Sektor penyediaan akomodasi dan makan minum mencatat pertumbuhan impresif sebesar 14,86 persen sepanjang periode tersebut. Peningkatan ini berhasil mendongkrak kinerja ekonomi provinsi dibandingkan semester I tahun sebelumnya.
Hampir seluruh lapangan usaha di Kaltim menunjukkan kinerja positif, kecuali jasa keuangan dan asuransi yang mengalami kontraksi 0,55 persen. Hal tersebut disampaikan oleh Kepala Badan Pusat Statistik (BPS) Kaltim, Mas’ud Rifai.
“Ekonomi Kaltim semester I 2026 dibandingkan dengan semester I 2025 tumbuh sebesar 3,17 persen, didorong oleh meningkatnya kinerja ekonomi di hampir seluruh lapangan usaha, kecuali jasa keuangan dan asuransi yang minus 0,55 persen,” Ujar Mas’ud Rifai.
Selain akomodasi dan makan minum, dua lapangan usaha lain menunjukkan laju pertumbuhan tertinggi. Sektor informasi dan komunikasi tumbuh 13,24 persen, sementara perdagangan besar dan eceran, serta reparasi mobil dan sepeda motor naik 13,21 persen.
Beberapa lapangan usaha memberikan andil positif terbesar terhadap pertumbuhan ekonomi Kaltim. Perdagangan besar dan eceran hingga reparasi menyumbang 0,86 persen, diikuti industri pengolahan dengan andil 0,53 persen.
Sektor konstruksi juga memberikan kontribusi sebesar 0,28 persen terhadap pertumbuhan ekonomi provinsi. Ini menunjukkan diversifikasi pendorong ekonomi di Kaltim.
Dari komponen pengeluaran, pertumbuhan ekonomi tertinggi terjadi pada konsumsi lembaga nonprofit rumah tangga hingga 5,88 persen.

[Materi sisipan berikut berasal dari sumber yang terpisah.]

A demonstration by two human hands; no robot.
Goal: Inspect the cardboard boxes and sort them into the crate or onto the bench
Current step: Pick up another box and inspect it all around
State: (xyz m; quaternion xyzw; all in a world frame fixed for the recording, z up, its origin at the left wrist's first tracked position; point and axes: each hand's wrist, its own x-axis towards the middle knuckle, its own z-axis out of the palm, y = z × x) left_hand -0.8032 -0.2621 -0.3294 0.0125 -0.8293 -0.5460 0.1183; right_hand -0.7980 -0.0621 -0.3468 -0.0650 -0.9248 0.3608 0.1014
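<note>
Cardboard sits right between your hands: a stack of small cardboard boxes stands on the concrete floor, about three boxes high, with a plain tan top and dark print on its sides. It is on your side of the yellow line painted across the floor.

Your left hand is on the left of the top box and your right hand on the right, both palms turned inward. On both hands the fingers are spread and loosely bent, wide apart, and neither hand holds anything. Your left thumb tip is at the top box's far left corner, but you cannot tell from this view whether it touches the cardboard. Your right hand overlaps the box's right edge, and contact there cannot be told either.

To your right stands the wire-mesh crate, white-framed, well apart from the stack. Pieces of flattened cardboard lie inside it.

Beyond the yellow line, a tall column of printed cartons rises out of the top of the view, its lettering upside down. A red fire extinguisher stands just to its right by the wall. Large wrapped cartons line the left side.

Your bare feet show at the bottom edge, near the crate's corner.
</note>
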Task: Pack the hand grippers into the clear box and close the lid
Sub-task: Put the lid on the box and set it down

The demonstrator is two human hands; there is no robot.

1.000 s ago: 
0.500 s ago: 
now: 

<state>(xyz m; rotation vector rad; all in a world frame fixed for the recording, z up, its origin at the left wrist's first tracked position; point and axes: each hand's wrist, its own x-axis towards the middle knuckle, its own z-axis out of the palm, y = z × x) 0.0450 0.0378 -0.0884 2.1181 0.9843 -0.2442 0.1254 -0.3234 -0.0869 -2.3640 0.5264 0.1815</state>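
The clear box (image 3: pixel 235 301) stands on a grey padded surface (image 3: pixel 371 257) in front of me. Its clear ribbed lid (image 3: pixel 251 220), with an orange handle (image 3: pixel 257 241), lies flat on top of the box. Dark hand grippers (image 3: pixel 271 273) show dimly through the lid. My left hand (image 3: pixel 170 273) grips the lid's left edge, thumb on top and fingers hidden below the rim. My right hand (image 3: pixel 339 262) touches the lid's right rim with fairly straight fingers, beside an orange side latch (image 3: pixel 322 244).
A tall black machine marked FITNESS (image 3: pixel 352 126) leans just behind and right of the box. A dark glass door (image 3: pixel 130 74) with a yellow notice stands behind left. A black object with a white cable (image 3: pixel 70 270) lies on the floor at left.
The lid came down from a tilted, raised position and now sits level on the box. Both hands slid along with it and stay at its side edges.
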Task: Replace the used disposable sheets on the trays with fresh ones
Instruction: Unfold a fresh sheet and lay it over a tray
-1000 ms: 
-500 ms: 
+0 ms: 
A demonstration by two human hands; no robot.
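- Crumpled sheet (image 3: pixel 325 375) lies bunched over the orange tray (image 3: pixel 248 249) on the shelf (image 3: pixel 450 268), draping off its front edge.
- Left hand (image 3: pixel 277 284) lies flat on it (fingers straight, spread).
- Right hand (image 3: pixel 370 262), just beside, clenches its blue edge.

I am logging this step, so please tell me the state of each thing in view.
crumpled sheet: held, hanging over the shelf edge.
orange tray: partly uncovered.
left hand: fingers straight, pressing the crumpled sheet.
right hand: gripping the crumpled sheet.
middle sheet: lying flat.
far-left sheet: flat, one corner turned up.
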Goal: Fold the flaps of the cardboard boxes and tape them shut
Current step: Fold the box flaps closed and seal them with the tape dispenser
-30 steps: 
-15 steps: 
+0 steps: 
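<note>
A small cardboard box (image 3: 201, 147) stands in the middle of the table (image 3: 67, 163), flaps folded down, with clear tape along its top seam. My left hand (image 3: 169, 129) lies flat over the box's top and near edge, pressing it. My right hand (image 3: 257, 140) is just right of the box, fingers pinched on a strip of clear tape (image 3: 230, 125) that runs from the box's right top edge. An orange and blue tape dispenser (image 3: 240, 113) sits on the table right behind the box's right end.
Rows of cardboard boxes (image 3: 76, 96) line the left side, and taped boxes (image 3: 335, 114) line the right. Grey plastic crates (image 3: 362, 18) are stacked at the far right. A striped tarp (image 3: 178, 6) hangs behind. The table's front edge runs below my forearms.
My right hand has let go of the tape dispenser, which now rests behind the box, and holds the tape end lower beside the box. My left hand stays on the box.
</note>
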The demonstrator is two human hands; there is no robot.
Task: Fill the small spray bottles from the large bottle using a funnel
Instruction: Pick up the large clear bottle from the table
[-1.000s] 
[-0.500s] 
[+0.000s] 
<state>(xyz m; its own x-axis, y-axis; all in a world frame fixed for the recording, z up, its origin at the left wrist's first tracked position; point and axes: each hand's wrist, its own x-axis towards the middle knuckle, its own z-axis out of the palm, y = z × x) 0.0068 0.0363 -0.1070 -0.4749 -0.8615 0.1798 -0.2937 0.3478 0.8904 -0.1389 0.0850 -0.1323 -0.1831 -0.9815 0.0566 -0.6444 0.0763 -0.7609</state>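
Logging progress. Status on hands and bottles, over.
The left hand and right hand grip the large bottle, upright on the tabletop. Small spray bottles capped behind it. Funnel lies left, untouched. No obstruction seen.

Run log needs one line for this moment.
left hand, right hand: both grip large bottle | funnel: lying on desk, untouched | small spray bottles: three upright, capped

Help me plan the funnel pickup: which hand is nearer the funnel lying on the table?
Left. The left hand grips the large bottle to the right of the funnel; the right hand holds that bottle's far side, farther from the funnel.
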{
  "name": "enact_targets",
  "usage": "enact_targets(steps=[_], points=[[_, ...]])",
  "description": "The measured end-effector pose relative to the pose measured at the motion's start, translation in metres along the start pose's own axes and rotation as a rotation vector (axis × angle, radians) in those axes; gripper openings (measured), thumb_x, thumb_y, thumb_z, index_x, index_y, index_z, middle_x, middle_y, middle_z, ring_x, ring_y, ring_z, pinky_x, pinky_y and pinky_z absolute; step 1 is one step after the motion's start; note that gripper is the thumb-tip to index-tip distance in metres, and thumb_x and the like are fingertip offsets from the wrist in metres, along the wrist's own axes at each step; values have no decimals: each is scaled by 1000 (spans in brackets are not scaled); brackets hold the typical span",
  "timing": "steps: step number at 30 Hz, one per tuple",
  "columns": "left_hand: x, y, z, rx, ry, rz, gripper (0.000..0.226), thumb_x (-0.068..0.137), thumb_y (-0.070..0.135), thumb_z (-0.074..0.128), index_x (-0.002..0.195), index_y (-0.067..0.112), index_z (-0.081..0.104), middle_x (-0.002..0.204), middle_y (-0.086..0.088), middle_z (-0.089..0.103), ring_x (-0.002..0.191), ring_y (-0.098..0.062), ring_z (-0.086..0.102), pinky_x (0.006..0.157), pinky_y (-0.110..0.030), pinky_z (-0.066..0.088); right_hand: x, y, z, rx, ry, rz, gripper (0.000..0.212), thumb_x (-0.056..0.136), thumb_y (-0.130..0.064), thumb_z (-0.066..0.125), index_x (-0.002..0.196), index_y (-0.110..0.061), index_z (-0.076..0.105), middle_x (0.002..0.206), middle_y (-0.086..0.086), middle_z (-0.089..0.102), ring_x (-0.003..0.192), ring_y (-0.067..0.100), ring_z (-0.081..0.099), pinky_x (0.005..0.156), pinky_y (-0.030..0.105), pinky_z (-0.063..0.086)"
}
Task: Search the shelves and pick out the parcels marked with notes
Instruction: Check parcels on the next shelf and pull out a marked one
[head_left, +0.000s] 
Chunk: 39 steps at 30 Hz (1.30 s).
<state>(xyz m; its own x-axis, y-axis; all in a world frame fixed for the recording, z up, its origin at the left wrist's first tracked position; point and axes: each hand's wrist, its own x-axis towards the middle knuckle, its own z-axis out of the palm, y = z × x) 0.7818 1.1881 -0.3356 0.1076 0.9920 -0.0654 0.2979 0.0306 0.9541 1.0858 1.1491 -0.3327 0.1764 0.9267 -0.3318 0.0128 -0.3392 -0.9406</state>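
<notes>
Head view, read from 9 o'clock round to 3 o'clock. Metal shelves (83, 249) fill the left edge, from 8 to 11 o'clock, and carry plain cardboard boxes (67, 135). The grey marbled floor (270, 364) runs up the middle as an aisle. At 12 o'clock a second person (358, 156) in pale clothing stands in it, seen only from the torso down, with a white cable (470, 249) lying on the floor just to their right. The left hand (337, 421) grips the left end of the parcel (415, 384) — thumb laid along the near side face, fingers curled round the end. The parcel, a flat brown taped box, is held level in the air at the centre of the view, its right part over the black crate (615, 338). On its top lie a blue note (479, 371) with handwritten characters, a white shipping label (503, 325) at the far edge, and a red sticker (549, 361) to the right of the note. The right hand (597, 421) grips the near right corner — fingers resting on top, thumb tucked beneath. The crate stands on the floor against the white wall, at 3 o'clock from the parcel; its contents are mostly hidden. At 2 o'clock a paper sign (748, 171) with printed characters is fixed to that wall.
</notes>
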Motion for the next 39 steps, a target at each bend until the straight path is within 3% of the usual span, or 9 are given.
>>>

Peningkatan kinerja cukup baik juga ditunjukkan oleh komponen pengeluaran konsumsi rumah tangga yang tumbuh 5,01 persen.
“Selanjutnya, komponen pengeluaran konsumsi pemerintah, komponen pembentukan modal tetap bruto (PMTB), serta komponen ekspor barang dan jasa tumbuh positif masing-masing sebesar 3,48 persen, 2,86 persen, dan 1,51 persen,” Kata Mas’ud Rifai.
Produk Domestik Regional Bruto (PDRB) Kaltim berdasarkan harga berlaku pada semester I 2026 tercatat sebesar Rp475,74 triliun. Angka ini terdiri dari Rp229,07 triliun di triwulan I dan Rp246,66 triliun di triwulan II.
Kontribusi PDRB dari lapangan usaha pertambangan dan penggalian mencapai Rp76,63 triliun di triwulan I dan Rp85,07 triliun di triwulan II. Sementara itu, usaha pertanian, kehutanan, dan perikanan menyumbang Rp21,73 triliun (triwulan I) serta Rp22,95 triliun (triwulan II).
“Kemudian, lapangan usaha industri pengolahan pada triwulan I dengan PDRB atas dasar harga berlaku sebesar Rp44,41 triliun dan triwulan II Rp49,57 triliun,” Ujar Mas’ud Rifai.